Sus palabras provocaron reacciones encontradas entre cubanos. En redes sociales, algunos lo acusaron de traicionar viejas lealtades. Otros, en cambio, agradecieron que reconociera la realidad de un país del que miles de ciudadanos siguen huyendo.

Pero el episodio mexicano tiene otro detalle que levanta más de una ceja.

La colecta para Cuba no parece haber surgido de manera espontánea. Detrás aparece la organización Humanidad con América Latina A.C. promovida días antes en un desplegado publicado por La Jornada*y replicado por la cadena Telesur.

Entre los nombres vinculados a la iniciativa figuran la escritora Laura Esquivel y el activista Carlos Pellicer López. También aparecen como firmantes o colaboradores personajes cercanos al oficialismo intelectual como Elena Poniatowska, Ignacio Ramonet, Enrique Dussel, Jesusa Rodríguez y Carmen Lira.

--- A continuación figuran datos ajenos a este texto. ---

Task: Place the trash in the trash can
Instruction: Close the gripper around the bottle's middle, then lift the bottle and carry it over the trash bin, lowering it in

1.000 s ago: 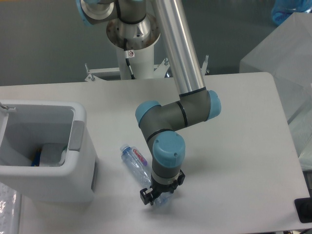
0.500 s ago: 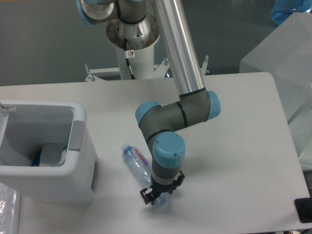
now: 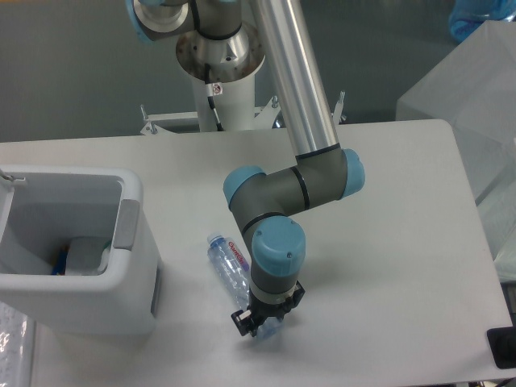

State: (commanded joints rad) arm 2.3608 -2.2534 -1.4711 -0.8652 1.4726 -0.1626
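My fingers (image 3: pixel 260 324) pinched the base of the crushed bottle (image 3: pixel 234 270) low on the counter (image 3: pixel 387 242) at lower centre, and that thin end-grip risked it slipping short of the trash can (image 3: pixel 72 300) at left.

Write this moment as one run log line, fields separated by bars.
phase: grasp | gripper: closed on bottle base | bottle: on table | bin: left, open
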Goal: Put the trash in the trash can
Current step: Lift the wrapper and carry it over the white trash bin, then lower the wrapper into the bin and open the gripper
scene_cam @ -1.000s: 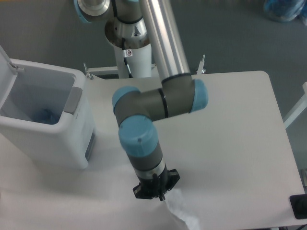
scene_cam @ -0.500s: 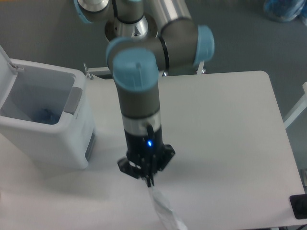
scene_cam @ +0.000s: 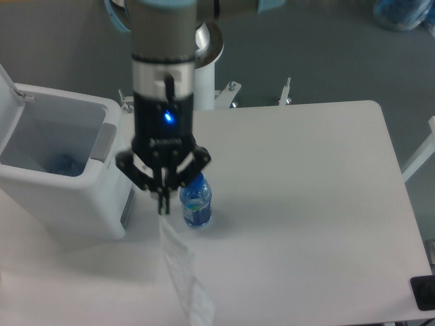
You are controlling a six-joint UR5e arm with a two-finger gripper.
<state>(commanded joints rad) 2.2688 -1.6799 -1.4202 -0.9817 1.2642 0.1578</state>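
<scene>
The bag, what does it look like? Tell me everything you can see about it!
The bag is thin, see-through whitish plastic, crinkled and stretched into a long strip. Its top end is pinched in the shut gripper, so it hangs down and trails toward the bottom edge of the picture, over the white table. Any coloured edge is too faint to make out here. It dangles just left of the bottle and right of the open bin, not yet inside it.
</scene>
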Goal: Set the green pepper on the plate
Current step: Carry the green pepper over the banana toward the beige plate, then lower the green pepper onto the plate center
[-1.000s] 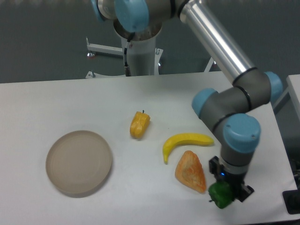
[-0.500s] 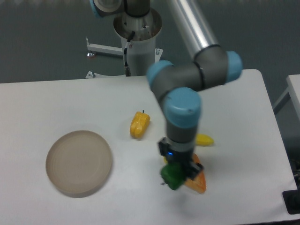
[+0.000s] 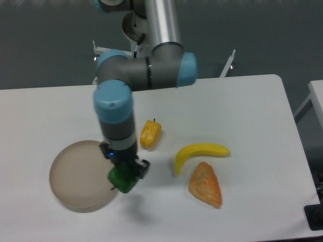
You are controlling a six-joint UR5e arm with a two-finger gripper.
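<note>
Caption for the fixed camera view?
Gripper holding the green pepper over the right edge of the plate.

The right part of the plate [image 3: 75,176] is covered by the arm's wrist and by the green pepper [image 3: 121,178], so its right rim is not seen there. The upper part of the green pepper is hidden inside the claw [image 3: 124,174], and the fingertips are too small and dark to be told apart. Contact between the green pepper and the plate cannot be judged. The arm's upper links are cut off by the top edge. The tabletop [image 3: 252,126] is cut off at the bottom and left edges. A dark object [image 3: 315,218] right of the tabletop is cropped and cannot be identified.
</note>
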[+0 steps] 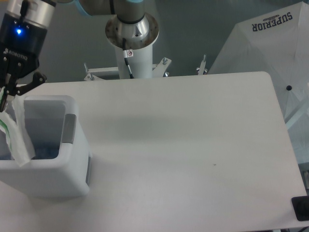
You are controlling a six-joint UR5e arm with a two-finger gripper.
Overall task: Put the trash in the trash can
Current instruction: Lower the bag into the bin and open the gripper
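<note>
The trash can (58, 179), a boxy white bin with a grey side panel, stands at the table's front left. My gripper (7, 93) is at the far left edge of the view, above the bin's back left corner. Its fingers are close together on the top of the clear plastic bag (18, 137) with the green strip. The bag hangs down over the bin's opening and overlaps its front rim in the picture. A dim bluish shape (47, 150) lies at the bottom of the bin; it may be the crushed bottle, but I cannot tell.
The arm's base column (133, 46) stands behind the table's back edge. A white folded umbrella marked SUPERIOR (270, 43) is off the table at the right. A dark object (301, 209) sits at the front right corner.
</note>
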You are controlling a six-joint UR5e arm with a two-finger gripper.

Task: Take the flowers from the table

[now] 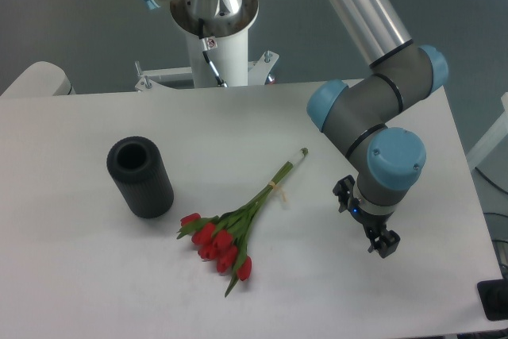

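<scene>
Red-budded flowers lie flat on the table, gripper apart to their right, jaw state indeterminate, nothing held, approach pending.

Flowers: red buds, green stems and leaves, pale band at the tie, whitish stem ends. Vase: matte black, finely ribbed wall; table: plain white, no pattern. Arm: grey joints with light blue caps, silver tube; gripper: black, with a small blue light showing at its wrist; floor behind: grey-blue.
</scene>
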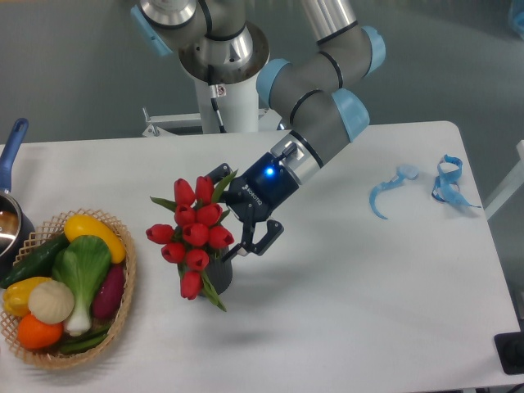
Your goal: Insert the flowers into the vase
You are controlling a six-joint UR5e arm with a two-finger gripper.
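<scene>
The flowers (196, 235), a bunch of red tulips with green leaves, stand with their stems down in the vase (222, 276). The vase is a short dark grey cylinder, and the blooms hide most of it. My gripper (242, 205) hangs just right of the bunch, above the vase's mouth. It is open, with one finger behind the top tulips and the other by the vase's right rim. The blooms lean left, toward the basket.
A wicker basket (121, 315) of colourful vegetables sits at the front left. A pot with a blue handle (11, 146) is at the left edge. Blue ribbon scraps (446, 182) lie at the right. My arm's base (221, 82) stands at the back.
</scene>
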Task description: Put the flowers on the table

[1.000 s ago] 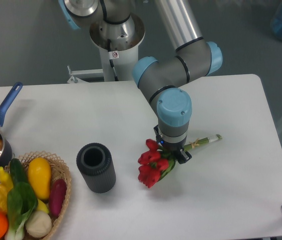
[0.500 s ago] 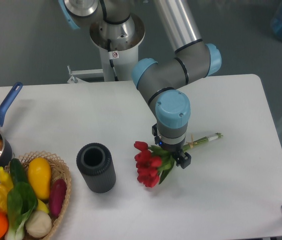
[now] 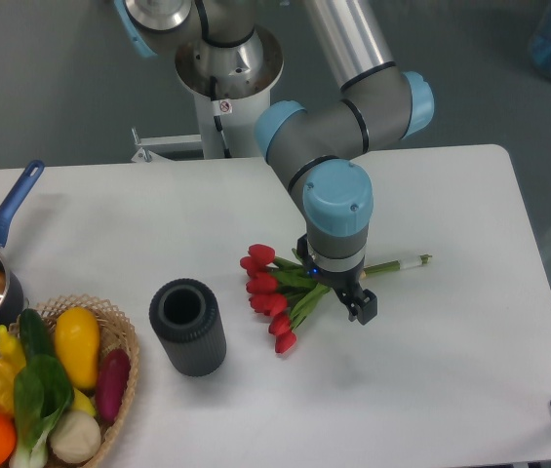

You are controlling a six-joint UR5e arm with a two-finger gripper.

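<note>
Grey floor behind, and up front the white table fills the shot, rounded corners and all. Dead centre, the arm's blue-capped wrist drops straight down onto the flowers, and the gripper sits right at the point where the stems gather. The wrist hides most of the fingers from up here; one dark fingertip pokes out on the right below the cap. The stems pass straight under the wrist, but how wide the jaws stand and whether they actually pinch the bunch, I can't tell from this angle. The red heads fan out to the left, the lowest one at or just above the tabletop, while the tied stem ends stick out to the right, low over the surface. Whether the bunch is fully resting on the table is not clear.

What's around it? A dark grey ribbed cylinder stands upright just left of the blooms, near but not touching, open mouth up. Far left, a wicker basket is loaded with vegetables: yellow ones, a purple one, leafy green, an orange at the bottom corner. Above it, a pot with a blue handle is cut by the frame edge. The arm's white base stands behind the table
</note>
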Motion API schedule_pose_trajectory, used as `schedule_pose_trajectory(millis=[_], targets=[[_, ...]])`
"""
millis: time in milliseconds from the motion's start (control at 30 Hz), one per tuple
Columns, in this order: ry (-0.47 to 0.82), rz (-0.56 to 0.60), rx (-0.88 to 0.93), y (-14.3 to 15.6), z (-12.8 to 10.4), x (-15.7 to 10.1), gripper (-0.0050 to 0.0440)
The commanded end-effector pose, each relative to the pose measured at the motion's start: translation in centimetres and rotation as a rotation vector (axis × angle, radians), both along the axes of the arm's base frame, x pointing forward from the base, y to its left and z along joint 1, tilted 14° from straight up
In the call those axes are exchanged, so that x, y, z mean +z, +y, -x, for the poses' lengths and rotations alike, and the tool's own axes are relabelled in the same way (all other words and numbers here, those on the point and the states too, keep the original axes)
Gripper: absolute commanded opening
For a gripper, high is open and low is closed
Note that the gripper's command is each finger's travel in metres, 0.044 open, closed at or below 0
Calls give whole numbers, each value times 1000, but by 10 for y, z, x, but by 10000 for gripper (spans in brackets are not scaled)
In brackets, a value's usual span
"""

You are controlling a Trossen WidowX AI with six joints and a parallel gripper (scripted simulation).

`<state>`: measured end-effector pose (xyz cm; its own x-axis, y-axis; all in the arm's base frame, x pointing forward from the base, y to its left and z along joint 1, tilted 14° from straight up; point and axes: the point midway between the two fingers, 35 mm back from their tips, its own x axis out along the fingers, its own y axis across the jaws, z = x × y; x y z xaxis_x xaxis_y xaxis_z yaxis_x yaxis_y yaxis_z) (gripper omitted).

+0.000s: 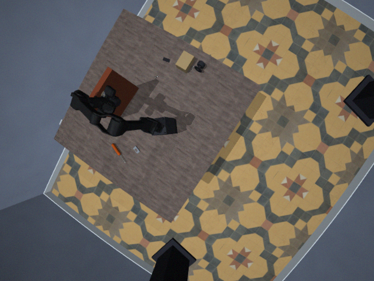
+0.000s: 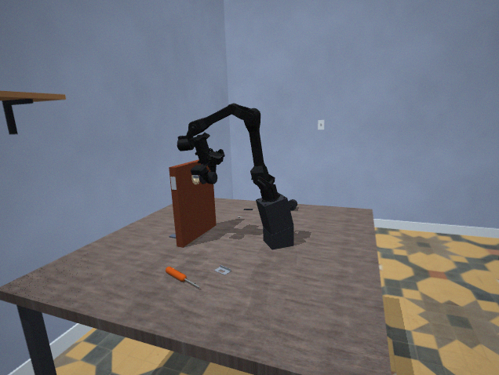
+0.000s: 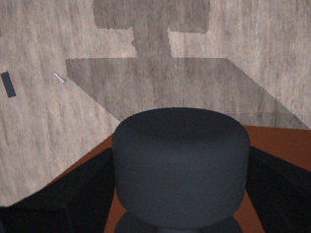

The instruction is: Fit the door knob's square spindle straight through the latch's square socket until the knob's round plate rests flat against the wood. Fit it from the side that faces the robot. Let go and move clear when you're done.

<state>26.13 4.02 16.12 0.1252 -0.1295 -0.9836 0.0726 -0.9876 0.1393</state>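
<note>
- As we look along the wrist, the gripper (image 1: pixel 109 96) (image 2: pixel 205 174) (image 3: pixel 177 155) has its fingers clamped on either side of the dark door knob (image 3: pixel 181 168), and we see its round plate (image 3: pixel 129 223) just past the knob!
- We spot the red-brown wooden panel (image 1: pixel 126 87) (image 2: pixel 192 209) (image 3: pixel 280 144) standing upright, right by the gripper and reaching down below it; we cannot tell whether the spindle is in the socket or the plate touches wood.
- There's a pale rounded piece (image 2: pixel 195 180) close beside the fingers, partly hidden from us.
- Down on the table (image 1: pixel 181 169) (image 2: pixel 282 306) (image 3: pixel 30 146), well below the gripper, we have an orange screwdriver (image 1: pixel 115 149) (image 2: pixel 176 274) and a small metal plate (image 1: pixel 136 147) (image 2: pixel 225 272).
- Also below and off to one side, we catch a small screw (image 1: pixel 156 77) (image 2: pixel 239 217) (image 3: pixel 59 78), with a dark strip (image 1: pixel 166 59) (image 2: pixel 248 209) (image 3: pixel 8 84) farther out.
</note>
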Motion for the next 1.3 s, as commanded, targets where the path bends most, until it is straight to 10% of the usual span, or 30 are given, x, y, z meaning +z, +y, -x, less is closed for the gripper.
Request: schedule_pose_trajectory(millis=[0, 1267], targets=[[-11, 0, -1, 0, -6, 3, 0], [-11, 0, -1, 2, -22, 7, 0]])
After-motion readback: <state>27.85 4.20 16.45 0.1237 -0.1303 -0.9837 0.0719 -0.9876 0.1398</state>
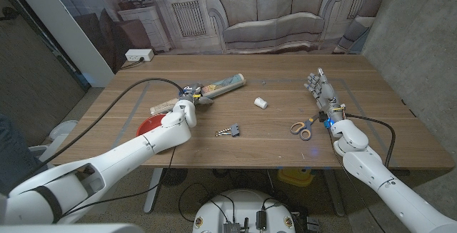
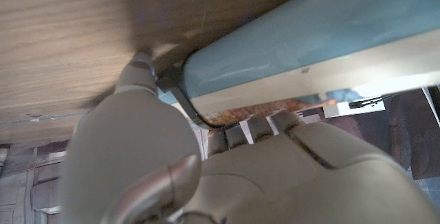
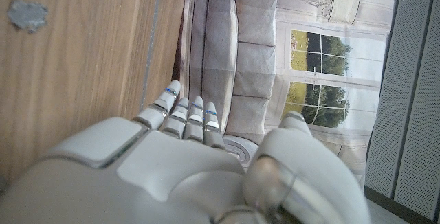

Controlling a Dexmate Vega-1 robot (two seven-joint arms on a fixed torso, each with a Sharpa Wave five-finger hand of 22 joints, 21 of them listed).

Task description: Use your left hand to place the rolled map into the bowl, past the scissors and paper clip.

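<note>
Head view: left hand (image 1: 191, 98) over the middle of the map (image 1: 200, 93), which lies slantwise on the table (image 1: 285, 144), one end toward the far side, the other near the bowl (image 1: 150, 126). Likely set mid-length so the roll will lift level. Red bowl just beside the left forearm, at the near left. Clip (image 1: 229, 130) near the middle, scissors (image 1: 303, 127) well to the right, a small white roll (image 1: 260, 103) between. Neither clip nor scissors between map and bowl as things lie. Right hand (image 1: 320, 86) parked beyond the scissors, fingers straight and close together, holding nothing, clear of the work.

Left wrist view: fingers (image 2: 141, 73) reaching round the blue-grey map (image 2: 309, 38), a dark band about the roll near them. Curled at the roll, apparently touching; cannot tell whether clamped firm.

Right wrist view: fingers (image 3: 185, 110) extended side by side above bare wood, thumb apart, nothing held.
</note>
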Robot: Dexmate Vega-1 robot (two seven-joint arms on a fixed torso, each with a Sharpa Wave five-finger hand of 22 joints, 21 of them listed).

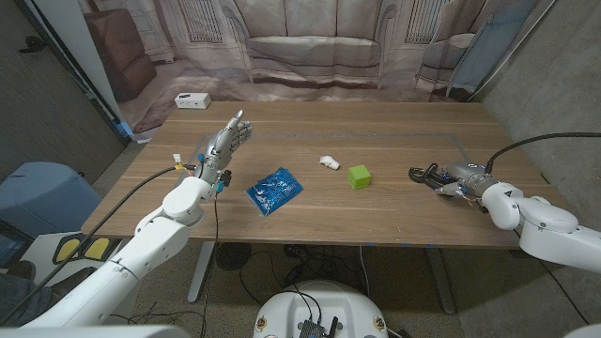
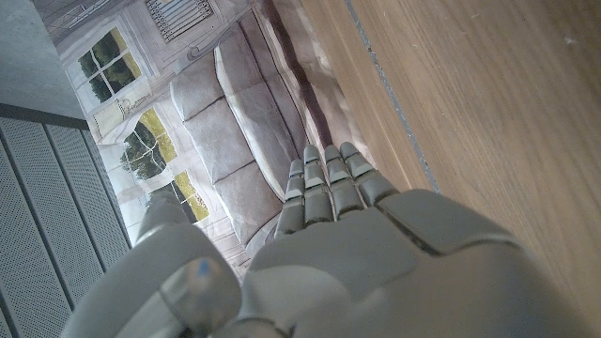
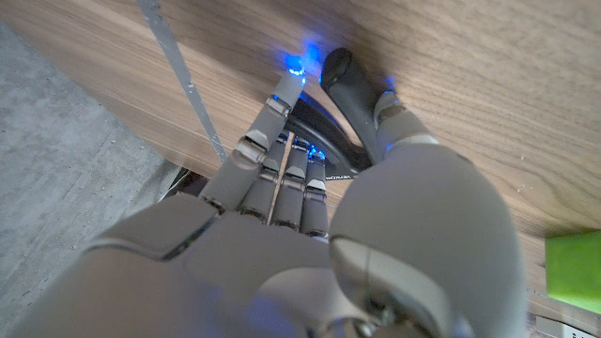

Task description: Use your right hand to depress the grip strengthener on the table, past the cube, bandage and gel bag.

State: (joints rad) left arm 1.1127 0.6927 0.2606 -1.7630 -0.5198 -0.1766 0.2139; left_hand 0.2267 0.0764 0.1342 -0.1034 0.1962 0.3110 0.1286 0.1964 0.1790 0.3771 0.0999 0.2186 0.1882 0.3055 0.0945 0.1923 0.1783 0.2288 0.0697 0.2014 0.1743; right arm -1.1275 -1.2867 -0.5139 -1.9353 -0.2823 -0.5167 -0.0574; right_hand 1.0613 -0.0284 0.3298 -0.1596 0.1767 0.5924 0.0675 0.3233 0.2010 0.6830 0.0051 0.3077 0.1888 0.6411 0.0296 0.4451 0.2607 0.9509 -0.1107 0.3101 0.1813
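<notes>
Fingers [image 3: 282,174] of the right hand [image 1: 462,179] are wrapped around the black grip strengthener [image 3: 352,89], which is held against the worktop [image 1: 394,221] at its right side, well apart from the green cube [image 1: 359,176], while the left hand [image 1: 225,144] is kept raised, open and empty.

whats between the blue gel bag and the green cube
In the head view, the small white bandage lies between the gel bag and the green cube, slightly farther back.
</notes>
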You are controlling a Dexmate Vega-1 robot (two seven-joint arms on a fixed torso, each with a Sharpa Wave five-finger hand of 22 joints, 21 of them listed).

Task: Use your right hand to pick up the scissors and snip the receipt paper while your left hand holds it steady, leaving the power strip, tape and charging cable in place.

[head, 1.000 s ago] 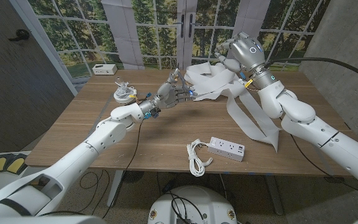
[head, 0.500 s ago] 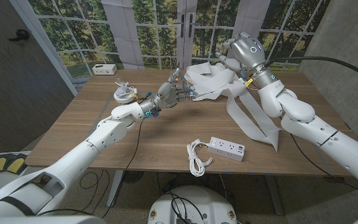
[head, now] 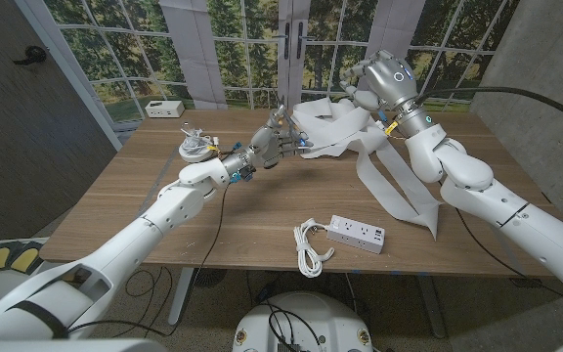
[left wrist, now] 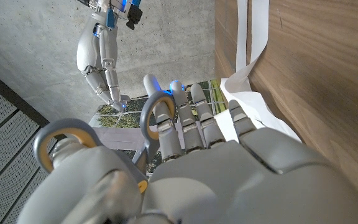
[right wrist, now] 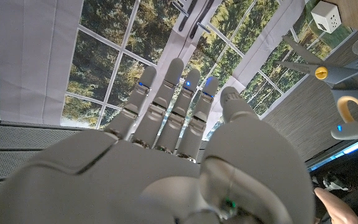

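Scissors (head: 280,125), grey blades, yellow-lined loops: gripped in left hand (head: 267,147), tips at crumpled white receipt paper (head: 332,129) on far table edge; strips trail off right edge. Right hand (head: 357,86): raised, fingers straight, holding nothing

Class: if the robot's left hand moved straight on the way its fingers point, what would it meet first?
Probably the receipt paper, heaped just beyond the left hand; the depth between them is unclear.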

La cronología resulta llamativa:

  • 17 de febrero de 2026: se constituye Humanidad con América Latina A.C.
  • 9 de marzo: el Servicio de Administración Tributaria autoriza a la organización como donataria.
  • 10 de marzo: aparece el desplegado promoviendo la colecta en *La Jornada*.
  • Días después: López Obrador pide públicamente a los mexicanos depositar dinero en esa cuenta para ayudar a Cuba.

Nadie está afirmando la existencia de un delito. Pero políticamente el cuadro es, por lo menos, escandaloso. Una asociación civil recién creada, con autorización fiscal exprés, respaldada por una red de intelectuales afines y promocionada por un expresidente con enorme influencia política.

Todo esto mientras México arrastra hospitales sin medicinas, más de cien mil personas desaparecidas y regiones enteras dominadas por la violencia.

Solidaridad internacional, dicen algunos.

Otros, menos ingenuos, lo describen de otra manera: una operación política perfectamente sincronizada.

Y en medio de todo, el detalle más irónico. El expresidente pide dinero para comprar petróleo y gasolina para Cuba cuando el gobierno mexicano encabezado por Claudia Sheinbaum ha enviado combustible a la isla en varias ocasiones.

La presidenta Sheinbaum defendió la iniciativa. Dijo que el gesto demuestra la “grandeza de corazón” de López Obrador.

Tal vez. Pero para millones de mexicanos el problema no es el tamaño del corazón. Es el tamaño del cinismo.